Le juge a approuvé l'intervention à la gare de Ricaurte. Photo : Shutterstock
Depuis le 29 octobre dernier, la station Transmilenio Ricaurte ne compte plus sur les vendeurs ambulantsen gardant à l'esprit que ce jour-là, le maire de Bogotá, en collaboration avec la police nationale, a pris la décision de récupérer l'espace public. Avec cette mesure, l'une des vendeuses ambulantes concernées a déposé une demande de tutelle, affirmant que son droit au travail avait été violé.
Ana Lucila Contreras Carrillo a intenté une action en tutelle contre plusieurs entités de Bogota, parmi lesquelles Mairie de Bogotá, Transmilenio, Secrétariat du Gouvernement du District, Police Métropolitaine et Institut d'Économie Sociale (IPES). Au milieu de tout cela, elle a affirmé avoir été violemment expulsée de l'espace où elle travaillait au sein de la gare de Ricaurte, une action qui, selon elle, violait son droit à un travail décent, à une procédure régulière, à l'égalité et à la liberté de choisir un emploi. profession.
Tutelle rejetée et soutien à la récupération de l'espace
Avec cette mesure légale, Ana Lucila Contreras Carrillo a demandé à être intégrée dans son lieu de travail et à obtenir une compensation financière pour les revenus qu'elle a perdus lors de cette expulsion. Face à cette situation, le juge qui a analysé le cas a donné tort au vendeur ambulant, soulignant que des preuves insuffisantes n'ont pas été présentées afin que les actes de violence commis contre eux puissent être confirmés.
En plus de cela, au milieu de sa décision, le juge a souligné qu'avant d'imposer une tutelle, le citoyen aurait dû brûler les autres instances, suivant ainsi une procédure régulière dans ce type de cas.

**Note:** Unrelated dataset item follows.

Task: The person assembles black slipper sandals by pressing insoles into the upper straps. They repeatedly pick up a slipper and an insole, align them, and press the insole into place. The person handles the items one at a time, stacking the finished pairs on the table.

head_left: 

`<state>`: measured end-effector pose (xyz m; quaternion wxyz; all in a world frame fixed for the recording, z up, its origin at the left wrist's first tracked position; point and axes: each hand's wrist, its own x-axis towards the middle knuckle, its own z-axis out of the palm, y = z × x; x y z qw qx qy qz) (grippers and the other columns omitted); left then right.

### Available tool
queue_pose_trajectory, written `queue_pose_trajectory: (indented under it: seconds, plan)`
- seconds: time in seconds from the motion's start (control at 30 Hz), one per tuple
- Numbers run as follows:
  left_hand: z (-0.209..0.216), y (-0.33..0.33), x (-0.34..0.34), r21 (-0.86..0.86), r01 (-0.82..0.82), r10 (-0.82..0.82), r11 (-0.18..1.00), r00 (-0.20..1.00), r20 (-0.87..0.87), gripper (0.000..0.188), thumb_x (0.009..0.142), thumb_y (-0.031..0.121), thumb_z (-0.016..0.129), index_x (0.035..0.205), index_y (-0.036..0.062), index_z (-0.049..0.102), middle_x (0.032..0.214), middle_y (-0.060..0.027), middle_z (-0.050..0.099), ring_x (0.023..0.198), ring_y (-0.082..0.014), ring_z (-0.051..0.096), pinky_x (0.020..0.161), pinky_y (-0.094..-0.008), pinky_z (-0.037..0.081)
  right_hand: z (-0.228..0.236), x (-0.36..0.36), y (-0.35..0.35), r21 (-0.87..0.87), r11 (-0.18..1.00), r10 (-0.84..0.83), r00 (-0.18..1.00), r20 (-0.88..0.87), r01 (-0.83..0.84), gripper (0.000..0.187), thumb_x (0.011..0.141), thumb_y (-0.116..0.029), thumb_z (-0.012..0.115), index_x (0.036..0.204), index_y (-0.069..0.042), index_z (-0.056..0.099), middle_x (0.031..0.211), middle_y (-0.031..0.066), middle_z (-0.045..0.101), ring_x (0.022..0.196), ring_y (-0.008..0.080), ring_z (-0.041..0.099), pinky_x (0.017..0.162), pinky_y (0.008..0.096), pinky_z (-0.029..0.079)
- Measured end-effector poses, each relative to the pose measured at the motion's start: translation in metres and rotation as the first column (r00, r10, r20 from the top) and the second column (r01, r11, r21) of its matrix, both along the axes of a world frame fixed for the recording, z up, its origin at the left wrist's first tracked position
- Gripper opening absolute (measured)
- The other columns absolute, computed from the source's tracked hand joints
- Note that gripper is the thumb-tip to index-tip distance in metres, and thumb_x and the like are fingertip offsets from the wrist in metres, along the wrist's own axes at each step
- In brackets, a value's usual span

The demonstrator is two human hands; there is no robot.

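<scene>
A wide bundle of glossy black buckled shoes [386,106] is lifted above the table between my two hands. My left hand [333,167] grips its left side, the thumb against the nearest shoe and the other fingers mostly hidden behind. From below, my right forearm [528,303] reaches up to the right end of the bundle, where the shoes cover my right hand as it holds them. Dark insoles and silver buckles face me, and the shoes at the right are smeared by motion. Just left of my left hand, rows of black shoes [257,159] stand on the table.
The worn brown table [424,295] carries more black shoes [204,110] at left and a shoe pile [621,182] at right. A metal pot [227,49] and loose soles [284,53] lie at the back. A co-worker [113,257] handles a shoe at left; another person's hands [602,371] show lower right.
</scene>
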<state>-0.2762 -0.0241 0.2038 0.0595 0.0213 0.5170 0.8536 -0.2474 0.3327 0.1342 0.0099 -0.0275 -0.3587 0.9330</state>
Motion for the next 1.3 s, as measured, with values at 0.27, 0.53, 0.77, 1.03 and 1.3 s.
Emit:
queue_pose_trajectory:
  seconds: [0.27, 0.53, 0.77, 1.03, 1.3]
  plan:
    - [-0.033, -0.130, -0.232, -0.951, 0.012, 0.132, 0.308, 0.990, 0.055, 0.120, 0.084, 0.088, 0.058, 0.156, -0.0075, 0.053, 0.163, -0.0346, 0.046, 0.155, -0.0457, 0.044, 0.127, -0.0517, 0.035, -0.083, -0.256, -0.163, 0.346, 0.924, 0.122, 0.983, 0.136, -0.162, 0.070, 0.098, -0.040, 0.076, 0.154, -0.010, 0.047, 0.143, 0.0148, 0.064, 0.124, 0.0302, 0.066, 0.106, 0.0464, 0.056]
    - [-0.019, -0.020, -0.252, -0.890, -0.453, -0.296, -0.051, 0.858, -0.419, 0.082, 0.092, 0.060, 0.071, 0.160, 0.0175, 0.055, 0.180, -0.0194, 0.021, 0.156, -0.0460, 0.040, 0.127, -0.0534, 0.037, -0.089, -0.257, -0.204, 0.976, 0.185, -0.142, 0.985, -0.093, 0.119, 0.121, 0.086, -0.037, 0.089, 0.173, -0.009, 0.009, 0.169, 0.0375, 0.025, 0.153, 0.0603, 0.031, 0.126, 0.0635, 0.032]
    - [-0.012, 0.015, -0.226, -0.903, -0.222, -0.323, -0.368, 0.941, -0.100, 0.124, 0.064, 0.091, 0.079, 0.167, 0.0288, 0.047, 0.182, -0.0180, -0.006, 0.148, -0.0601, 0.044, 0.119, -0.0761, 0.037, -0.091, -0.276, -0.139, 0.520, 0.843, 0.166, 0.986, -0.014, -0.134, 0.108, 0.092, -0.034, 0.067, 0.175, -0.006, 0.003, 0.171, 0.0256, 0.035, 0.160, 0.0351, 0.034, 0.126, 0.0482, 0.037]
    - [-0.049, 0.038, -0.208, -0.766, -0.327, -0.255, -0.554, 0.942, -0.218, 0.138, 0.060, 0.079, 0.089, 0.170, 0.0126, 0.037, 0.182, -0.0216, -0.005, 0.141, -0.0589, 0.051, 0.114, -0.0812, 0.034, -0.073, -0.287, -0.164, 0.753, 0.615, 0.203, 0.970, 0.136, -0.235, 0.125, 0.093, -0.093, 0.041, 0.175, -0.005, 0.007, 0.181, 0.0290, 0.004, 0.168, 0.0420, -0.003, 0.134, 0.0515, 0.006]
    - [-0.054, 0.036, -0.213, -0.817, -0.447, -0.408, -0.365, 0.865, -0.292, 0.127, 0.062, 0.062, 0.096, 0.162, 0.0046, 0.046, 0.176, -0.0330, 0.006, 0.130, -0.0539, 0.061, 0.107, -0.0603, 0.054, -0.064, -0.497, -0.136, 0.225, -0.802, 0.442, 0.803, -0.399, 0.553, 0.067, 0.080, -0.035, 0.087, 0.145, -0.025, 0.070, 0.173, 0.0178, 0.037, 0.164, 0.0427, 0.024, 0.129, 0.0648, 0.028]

De la même façon, a confirmé que l'IPES est l'entité en charge de la gestion des situations de vendeurs informels, qui sont aidés pour tout problème qu'ils présentent dans la ville.
Enfin et pour clôturer cette affaire, le juge a approuvé et soutenu la récupération de l'espace public au sein de la gare Transmilenio. C'est pourquoi ces autorités continuent d'affirmer que le maintien de ce type d'espaces sans vendeurs informels est essentiel pour assurer la sécurité et la mobilité de tous les utilisateurs, ceci étant sa plus haute priorité.